LeetCode 94: Binary Tree Inorder Traversal (LC 94)
The classic inorder problem. All three solutions work directly.
Example:
Input: root = [1,null,2,3]
1
\
2
/
3
Output: [1, 3, 2]
Problem 2: Kth Smallest in BST (LC 230)
Since inorder gives sorted order for BST, just return the kth element!
public int kthSmallest(TreeNode root, int k) {
Deque<TreeNode> stack = new ArrayDeque<>();
TreeNode current = root;
while (current != null || !stack.isEmpty()) {
while (current != null) {
stack.push(current);
current = current.left;
}
current = stack.pop();
if (--k == 0) return current.val; // Found kth!
current = current.right;
}
return -1; // k > tree size
}
Problem 3: Validate BST (LC 98)
Use inorder and check if each value is greater than the previous:
def isValidBST(root: Optional[TreeNode]) -> bool:
stack = []
current = root
prev = float('-inf')
while current or stack:
while current:
stack.append(current)
current = current.left
current = stack.pop()
if current.val <= prev: # Must be strictly increasing
return False
prev = current.val
current = current.right
return True
Complexity Analysis
| Method | Time | Space | Notes |
|---|---|---|---|
| Recursive | O(n) | O(h) | h = height, O(n) worst case |
| Iterative | O(n) | O(h) | Explicit stack |
| Morris | O(n) | O(1) | Each edge visited at most twice |
Space Comparison
Balanced Tree Skewed Tree
O O
/ \ \
O O O
/ \ / \ \
O O O O O
Stack depth: O(log n) Stack depth: O(n)
Common Mistakes
1. Iterative: Forgetting Outer Condition
// WRONG: Only checks stack
while (!stack.isEmpty()) { // Misses initial current
// ...
}
// CORRECT: Check both
while (current != null || !stack.isEmpty()) {
// ...
}
2. Morris: Wrong Visit Timing
# WRONG for inorder: Visiting before going left
if not predecessor.right:
result.append(current.val) # Too early!
predecessor.right = current
current = current.left
# CORRECT: Visit when returning
if predecessor.right: # Thread exists
predecessor.right = None
result.append(current.val) # Visit now!
current = current.right
3. Not Handling Empty Tree
// Always check for null root first
function inorderTraversal(root) {
if (!root) return []; // Don't forget!
// ...
}
Edge Cases
- Empty tree: Return
[] - Single node: Return
[root.val] - Left-skewed tree: Tests maximum stack depth
- Right-skewed tree: Tests iterative logic
- Complete binary tree: Standard balanced case
Interview Tips
How to Explain Inorder
- “Inorder means Left → Root → Right”
- “For BST, this gives sorted order”
- “Stack simulates the call stack in recursion”

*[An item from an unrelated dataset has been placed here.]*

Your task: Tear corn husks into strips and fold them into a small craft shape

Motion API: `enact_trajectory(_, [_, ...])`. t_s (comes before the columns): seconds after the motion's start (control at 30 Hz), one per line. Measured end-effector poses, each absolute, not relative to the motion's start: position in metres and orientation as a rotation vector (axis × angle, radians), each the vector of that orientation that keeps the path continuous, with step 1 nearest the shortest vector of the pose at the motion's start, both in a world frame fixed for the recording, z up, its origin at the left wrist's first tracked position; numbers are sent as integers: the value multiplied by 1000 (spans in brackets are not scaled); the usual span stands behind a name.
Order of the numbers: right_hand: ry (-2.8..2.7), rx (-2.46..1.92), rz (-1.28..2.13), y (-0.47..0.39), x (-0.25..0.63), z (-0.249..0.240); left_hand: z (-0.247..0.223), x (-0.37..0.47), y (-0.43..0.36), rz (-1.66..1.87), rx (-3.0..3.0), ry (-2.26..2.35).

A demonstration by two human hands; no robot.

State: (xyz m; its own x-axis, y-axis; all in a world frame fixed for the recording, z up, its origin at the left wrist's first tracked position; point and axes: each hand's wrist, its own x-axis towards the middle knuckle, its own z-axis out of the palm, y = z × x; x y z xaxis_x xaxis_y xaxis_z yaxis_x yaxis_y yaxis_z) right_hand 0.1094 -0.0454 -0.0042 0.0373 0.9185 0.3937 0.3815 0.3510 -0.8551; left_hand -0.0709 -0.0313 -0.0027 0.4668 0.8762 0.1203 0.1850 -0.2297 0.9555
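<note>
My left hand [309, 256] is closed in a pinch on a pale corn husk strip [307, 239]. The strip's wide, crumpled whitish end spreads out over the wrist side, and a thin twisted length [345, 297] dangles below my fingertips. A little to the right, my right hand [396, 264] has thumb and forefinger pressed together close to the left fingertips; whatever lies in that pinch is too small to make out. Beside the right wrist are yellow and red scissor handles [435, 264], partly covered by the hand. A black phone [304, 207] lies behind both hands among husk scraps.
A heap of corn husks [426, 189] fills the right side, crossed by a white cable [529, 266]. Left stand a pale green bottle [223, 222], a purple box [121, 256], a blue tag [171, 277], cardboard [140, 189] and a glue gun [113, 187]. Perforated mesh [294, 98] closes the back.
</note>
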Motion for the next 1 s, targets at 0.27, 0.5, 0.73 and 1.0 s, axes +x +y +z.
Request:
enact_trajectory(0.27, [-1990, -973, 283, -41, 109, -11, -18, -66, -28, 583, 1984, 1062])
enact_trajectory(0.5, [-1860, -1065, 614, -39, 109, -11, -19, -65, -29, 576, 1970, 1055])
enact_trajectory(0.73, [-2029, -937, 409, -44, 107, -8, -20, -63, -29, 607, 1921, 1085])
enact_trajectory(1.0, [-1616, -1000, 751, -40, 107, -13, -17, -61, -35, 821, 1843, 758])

- “Morris creates temporary threads to save space”
Follow-up Questions
| Question | Answer |
|---|---|
| ”Why use inorder for BST?” | Gives sorted ascending order |
| ”How to get descending order?” | Right → Root → Left (reverse inorder) |
| “O(1) space possible?” | Yes, Morris traversal |
| ”What if can’t modify tree?” | Use stack, O(h) space |
Comparison with Other Traversals
| Property | Preorder | Inorder | Postorder |
|---|---|---|---|
| Order | Root→L→R | L→Root→R | L→R→Root |
| BST sorted? | No | Yes ✓ | No |
| Use case | Copy tree | BST ops | Delete tree |
| Visit timing | Before children | Between children | After children |
Summary
| Aspect | Recursive | Iterative | Morris |
|---|---|---|---|
| Simplicity | ⭐⭐⭐ | ⭐⭐ | ⭐ |
| Space | O(h) | O(h) | O(1) |
| Modifies Tree | No | No | Yes (temp) |
| Best for | Learning | Interviews | Optimization |
Key Patterns to Remember:
- Inorder = Left → Root → Right
- BST + Inorder = Sorted order
- Iterative: Push all left, pop & visit, go right
- Morris: Visit when thread EXISTS (not when creating)
Inorder traversal is crucial for BST problems. Master all three implementations!